Action item >>
Only the lines from the opening of the material through the one containing "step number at" should be reproduced, each exactly as it stands.

============

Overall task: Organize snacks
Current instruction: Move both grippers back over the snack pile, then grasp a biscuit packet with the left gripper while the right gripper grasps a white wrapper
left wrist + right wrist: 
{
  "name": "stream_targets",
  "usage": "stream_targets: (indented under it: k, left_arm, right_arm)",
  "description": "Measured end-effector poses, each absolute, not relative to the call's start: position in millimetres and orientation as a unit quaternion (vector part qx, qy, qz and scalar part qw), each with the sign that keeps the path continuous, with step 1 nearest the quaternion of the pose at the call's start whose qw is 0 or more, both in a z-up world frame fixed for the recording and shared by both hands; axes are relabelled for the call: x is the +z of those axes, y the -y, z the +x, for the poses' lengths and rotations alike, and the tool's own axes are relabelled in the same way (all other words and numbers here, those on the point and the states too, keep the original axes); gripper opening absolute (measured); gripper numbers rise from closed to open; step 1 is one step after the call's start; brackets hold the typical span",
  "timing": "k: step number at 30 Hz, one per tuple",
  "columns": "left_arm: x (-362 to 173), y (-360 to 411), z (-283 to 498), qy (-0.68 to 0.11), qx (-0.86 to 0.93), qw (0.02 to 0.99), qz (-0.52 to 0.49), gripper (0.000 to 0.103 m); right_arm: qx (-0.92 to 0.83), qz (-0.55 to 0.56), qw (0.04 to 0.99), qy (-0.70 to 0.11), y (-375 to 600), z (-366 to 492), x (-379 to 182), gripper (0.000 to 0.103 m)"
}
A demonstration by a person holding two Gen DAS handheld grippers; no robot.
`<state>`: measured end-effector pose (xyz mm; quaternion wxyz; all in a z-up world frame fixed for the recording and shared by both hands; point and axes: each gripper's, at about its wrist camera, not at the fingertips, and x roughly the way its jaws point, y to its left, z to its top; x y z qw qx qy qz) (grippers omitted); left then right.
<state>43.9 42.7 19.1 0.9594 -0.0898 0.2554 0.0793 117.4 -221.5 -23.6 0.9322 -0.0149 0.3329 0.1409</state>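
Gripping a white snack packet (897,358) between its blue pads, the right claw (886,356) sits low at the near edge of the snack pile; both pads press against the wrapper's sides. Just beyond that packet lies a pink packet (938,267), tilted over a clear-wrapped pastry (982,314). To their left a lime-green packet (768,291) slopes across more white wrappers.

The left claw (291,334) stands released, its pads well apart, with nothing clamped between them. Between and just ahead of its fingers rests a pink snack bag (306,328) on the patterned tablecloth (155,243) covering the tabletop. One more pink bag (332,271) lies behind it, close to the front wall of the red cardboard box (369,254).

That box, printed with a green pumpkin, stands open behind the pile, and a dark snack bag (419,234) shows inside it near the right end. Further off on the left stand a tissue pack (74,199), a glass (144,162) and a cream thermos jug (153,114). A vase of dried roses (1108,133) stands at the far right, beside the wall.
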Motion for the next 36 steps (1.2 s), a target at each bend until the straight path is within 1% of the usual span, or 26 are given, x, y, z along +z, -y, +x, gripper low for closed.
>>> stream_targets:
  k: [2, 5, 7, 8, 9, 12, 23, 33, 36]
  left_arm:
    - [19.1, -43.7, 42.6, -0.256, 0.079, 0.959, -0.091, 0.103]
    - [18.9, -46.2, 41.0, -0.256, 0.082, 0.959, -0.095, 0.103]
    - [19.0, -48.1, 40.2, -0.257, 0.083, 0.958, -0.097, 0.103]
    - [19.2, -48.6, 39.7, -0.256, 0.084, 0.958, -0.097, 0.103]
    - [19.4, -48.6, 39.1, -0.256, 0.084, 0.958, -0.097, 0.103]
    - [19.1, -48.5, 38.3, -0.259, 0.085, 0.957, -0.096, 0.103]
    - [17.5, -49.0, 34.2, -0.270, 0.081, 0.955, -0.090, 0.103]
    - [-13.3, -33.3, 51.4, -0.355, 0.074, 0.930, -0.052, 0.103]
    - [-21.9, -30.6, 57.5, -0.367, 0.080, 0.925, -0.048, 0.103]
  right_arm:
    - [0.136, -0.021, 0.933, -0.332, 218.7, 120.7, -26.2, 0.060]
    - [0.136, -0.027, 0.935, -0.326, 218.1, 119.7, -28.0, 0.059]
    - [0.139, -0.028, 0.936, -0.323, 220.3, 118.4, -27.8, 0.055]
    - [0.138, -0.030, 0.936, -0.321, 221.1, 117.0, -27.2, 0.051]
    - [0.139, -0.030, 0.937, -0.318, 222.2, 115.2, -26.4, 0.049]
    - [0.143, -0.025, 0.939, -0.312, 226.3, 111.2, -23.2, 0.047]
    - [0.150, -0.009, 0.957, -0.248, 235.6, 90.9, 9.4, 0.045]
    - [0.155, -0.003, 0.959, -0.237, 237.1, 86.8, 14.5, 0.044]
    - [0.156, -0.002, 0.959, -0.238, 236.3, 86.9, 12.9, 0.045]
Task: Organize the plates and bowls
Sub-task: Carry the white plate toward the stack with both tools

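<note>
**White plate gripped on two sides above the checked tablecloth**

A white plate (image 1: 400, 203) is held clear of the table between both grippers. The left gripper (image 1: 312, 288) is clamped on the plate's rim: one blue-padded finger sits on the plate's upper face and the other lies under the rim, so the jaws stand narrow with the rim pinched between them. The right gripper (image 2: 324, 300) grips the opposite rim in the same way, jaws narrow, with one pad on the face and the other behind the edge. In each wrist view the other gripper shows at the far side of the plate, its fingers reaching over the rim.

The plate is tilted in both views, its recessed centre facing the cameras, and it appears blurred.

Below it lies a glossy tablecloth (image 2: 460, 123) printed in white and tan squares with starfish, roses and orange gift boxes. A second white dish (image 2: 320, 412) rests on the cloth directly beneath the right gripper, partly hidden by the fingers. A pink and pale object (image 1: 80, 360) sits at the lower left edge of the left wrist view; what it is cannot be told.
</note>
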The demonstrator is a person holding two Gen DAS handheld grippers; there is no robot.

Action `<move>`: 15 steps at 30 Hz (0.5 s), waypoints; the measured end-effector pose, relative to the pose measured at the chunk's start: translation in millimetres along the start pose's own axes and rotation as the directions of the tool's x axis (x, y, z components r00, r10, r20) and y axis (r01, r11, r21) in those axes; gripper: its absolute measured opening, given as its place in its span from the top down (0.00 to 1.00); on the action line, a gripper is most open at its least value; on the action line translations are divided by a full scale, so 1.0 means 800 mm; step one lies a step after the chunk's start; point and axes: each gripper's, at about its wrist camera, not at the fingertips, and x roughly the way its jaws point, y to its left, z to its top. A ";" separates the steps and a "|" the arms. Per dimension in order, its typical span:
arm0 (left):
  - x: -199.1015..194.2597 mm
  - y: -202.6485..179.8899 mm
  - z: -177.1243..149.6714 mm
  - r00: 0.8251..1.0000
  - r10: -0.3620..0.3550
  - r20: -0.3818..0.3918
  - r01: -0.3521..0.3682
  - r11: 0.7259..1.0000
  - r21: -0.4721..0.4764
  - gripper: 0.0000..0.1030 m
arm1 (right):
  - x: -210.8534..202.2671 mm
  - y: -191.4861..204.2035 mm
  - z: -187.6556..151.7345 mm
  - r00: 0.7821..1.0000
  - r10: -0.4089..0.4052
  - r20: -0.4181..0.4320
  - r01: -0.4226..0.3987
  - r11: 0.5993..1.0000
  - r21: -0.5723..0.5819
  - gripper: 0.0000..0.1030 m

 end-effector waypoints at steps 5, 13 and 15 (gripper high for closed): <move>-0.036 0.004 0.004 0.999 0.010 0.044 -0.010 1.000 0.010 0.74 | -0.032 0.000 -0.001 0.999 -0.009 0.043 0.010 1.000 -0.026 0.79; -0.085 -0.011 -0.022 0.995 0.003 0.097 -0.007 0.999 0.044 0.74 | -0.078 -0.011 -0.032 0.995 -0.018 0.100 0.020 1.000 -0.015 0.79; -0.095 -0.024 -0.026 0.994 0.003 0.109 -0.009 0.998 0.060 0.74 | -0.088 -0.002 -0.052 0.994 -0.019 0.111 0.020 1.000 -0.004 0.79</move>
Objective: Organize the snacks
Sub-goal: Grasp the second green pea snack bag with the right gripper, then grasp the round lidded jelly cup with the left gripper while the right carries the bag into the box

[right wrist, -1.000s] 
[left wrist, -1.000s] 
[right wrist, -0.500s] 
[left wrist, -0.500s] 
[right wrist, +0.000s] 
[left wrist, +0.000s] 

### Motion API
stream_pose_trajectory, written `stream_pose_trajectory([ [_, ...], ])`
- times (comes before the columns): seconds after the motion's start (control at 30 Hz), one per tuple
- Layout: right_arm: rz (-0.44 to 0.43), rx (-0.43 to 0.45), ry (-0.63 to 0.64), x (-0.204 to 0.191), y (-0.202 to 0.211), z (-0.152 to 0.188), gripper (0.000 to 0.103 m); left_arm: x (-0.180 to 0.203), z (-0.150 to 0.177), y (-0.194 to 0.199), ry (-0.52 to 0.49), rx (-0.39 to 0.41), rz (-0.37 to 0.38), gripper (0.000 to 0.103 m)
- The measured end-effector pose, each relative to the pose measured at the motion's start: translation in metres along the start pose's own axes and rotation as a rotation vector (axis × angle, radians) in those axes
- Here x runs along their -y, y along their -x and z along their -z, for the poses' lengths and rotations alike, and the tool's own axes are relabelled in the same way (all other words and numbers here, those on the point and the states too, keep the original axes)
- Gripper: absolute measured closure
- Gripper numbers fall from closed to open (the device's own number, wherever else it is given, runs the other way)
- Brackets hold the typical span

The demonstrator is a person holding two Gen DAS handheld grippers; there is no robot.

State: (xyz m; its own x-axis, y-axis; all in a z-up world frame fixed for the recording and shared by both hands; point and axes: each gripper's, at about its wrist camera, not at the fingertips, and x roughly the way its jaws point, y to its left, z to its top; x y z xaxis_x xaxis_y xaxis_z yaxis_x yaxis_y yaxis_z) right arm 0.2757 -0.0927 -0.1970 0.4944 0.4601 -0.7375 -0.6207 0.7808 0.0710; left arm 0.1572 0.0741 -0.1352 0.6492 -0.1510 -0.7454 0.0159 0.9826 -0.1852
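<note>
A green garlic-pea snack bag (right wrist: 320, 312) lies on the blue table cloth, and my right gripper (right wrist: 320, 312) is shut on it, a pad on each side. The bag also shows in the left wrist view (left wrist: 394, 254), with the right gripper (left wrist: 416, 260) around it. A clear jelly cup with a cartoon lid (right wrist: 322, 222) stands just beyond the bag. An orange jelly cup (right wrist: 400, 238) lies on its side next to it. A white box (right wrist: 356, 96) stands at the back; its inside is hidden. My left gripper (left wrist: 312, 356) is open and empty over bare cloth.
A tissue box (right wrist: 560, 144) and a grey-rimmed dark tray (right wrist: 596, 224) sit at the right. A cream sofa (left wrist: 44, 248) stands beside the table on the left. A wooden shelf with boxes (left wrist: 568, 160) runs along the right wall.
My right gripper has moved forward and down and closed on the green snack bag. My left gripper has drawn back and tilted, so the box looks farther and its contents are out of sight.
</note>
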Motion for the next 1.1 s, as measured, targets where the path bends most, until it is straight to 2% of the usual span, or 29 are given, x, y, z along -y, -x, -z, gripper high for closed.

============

Answer for the task >>
Overall task: Organize snacks
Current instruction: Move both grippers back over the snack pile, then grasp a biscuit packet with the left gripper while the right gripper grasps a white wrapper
left wrist + right wrist: 
{
  "name": "stream_targets",
  "usage": "stream_targets: (indented under it: k, left_arm, right_arm)",
  "description": "Measured end-effector poses, each absolute, not relative to the call's start: position in millimetres and orientation as a unit quaternion (vector part qx, qy, qz and scalar part qw), each with the sign that keeps the path continuous, with step 1 nearest the quaternion of the pose at the call's start whose qw is 0 or more, both in a z-up world frame fixed for the recording and shared by both hands; axes are relabelled for the call: x is the +z of those axes, y the -y, z the +x, for the poses' lengths and rotations alike, and the tool's own axes are relabelled in the same way (all other words and numbers here, those on the point and the states too, keep the original axes); gripper opening absolute (measured); gripper numbers rise from closed to open; step 1 is one step after the call's start; brackets hold the typical span",
  "timing": "k: step number at 30 Hz, one per tuple",

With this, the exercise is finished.